I’m fortunate that in my youth I spent part of my time on a farm. I had relatives who farmed cattle and crops. My uncle, a veterinarian, brought to every situation a real sense of what it meant to care for animals, big and small. He treated every animal you’d find on or around a farm, from cats and dogs to goats to pigs to cattle.
One thing I learned early and permanently is that treatments for animals are meant for animals. I never once tried to go lick a salt lick. I didn’t feel the need to try out one of the antibiotic shots for cattle. I certainly didn’t need to take swine treatments. I just decided, based on common sense and the sound medical advice of my uncle, that I wasn’t going to take treatments developed and sold for the care and keeping of nonhuman animals. Call me crazy, but it seems like a terrible idea.
When it comes to treating COVID, however, some anti-vaxxers are less strict about the safety of their medical treatment than you might think. Let me explain this as delicately as possible: Anti-vaxxers who do not trust medical research, researchers, guidance, or human-targeted treatments are taking Ivermectin, an animal dewormer, instead.
And they’re pooping their pants in public.
Ivermectin is used to treat parasitic roundworm infections. You can buy it at hardware stores or co-ops for farm animals, like cattle or horses. With horses, for example, the medication is administered on a regular schedule—for most farms, once a year—to keep the animals parasite-free while also not over-dosing the equine stock. This is once a year.

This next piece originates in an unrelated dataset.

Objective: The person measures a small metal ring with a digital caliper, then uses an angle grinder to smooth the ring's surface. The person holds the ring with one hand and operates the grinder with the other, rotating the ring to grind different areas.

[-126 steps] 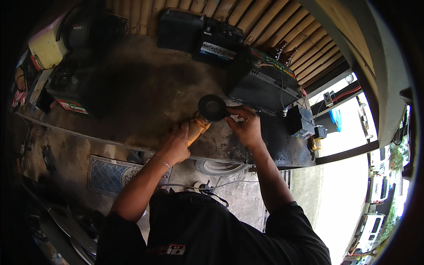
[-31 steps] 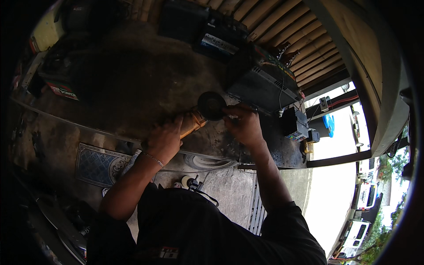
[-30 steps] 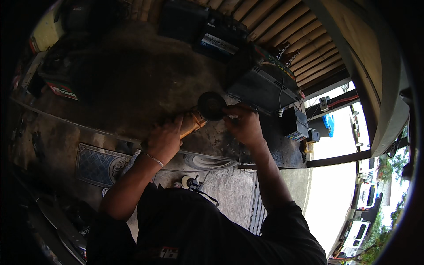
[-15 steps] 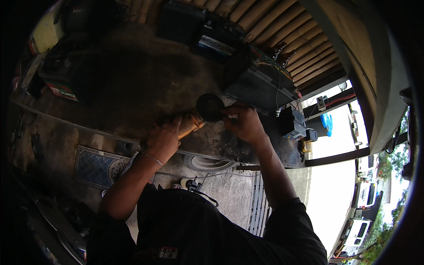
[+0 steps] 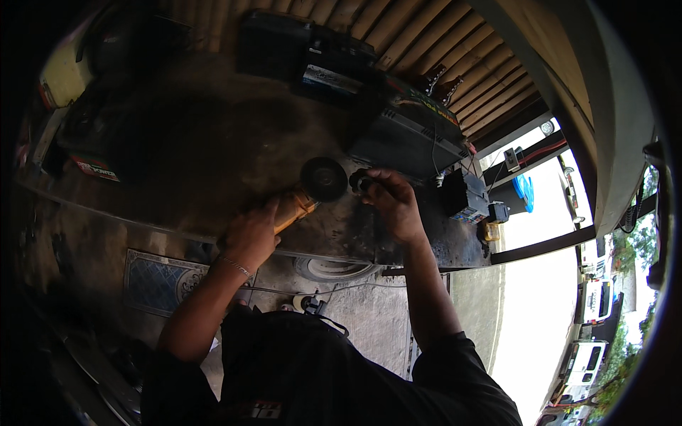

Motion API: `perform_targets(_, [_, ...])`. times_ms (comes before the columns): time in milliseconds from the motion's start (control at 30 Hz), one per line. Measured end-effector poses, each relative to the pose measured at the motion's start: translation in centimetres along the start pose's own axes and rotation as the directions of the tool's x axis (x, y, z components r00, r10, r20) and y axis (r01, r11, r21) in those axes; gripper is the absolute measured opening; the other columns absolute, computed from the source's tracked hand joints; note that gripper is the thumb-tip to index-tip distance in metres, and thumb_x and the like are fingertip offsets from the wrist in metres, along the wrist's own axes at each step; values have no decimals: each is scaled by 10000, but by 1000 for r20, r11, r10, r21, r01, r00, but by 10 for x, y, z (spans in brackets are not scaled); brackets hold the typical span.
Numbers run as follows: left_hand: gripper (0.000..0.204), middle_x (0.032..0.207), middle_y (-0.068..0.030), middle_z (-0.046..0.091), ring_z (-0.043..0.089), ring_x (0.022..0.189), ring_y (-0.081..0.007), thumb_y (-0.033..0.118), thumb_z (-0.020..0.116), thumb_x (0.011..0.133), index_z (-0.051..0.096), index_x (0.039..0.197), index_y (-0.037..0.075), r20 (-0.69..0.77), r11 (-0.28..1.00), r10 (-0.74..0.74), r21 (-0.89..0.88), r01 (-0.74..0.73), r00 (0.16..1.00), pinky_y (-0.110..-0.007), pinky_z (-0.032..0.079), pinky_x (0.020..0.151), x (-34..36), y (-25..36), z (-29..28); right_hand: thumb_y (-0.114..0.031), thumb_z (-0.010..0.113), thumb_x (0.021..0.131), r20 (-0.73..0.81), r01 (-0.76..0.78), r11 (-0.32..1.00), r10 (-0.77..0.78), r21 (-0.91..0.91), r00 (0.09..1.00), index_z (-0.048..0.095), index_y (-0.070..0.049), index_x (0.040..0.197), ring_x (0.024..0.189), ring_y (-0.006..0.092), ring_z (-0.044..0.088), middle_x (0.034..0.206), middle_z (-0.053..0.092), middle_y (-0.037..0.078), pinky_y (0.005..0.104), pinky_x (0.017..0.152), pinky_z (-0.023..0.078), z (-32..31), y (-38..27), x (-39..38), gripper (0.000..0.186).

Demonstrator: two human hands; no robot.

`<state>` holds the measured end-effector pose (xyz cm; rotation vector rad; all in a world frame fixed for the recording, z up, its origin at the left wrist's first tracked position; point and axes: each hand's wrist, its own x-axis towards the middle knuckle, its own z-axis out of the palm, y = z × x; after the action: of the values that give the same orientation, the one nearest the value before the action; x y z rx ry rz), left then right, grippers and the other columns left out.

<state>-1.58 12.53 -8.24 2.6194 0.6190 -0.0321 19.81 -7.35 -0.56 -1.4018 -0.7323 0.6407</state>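
Yellow grinder (image 5: 293,211) in left hand (image 5: 252,234), disc (image 5: 323,179) between hands; right hand (image 5: 392,206) pinching dark part (image 5: 357,182).

Left hand (image 5: 251,234) hides part of the orange tool (image 5: 293,210); dark piece (image 5: 359,182) in the right hand (image 5: 398,209) seems too small to identify
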Motion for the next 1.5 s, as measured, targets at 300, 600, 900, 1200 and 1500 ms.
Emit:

Ivermectin works. By “works” I mean “can rip through the digestive tract at warp speed and clear out everything in the way, hoping to purge parasites.”
If you have a parasitic roundworm infection, you can get a prescription from your doctor for a version suitable for human use. But, uh, let me explain: COVID is not a parasitic infection that leaves you blind, and a medication that kills worms is still not the right thing.
Ivermectin is being studied as a possible treatment for prolonging life in those with COVID-19. It is not approved for that use, and if it were, you would have to have a prescription for it and take it under the care of a medical professional. Meanwhile, 200 million Americans have had at least one dose of a COVID-19 vaccine and the number of adverse incidents is astonishingly low.
I will let the FDA speak more on point regarding the medication.
All I can offer you is the view of someone who loved the animals: Don’t take their medication. It is one thing to step in a cow patty. It is a whole other thing if I’m having to step behind human beings dropping their own without warning in places I visit.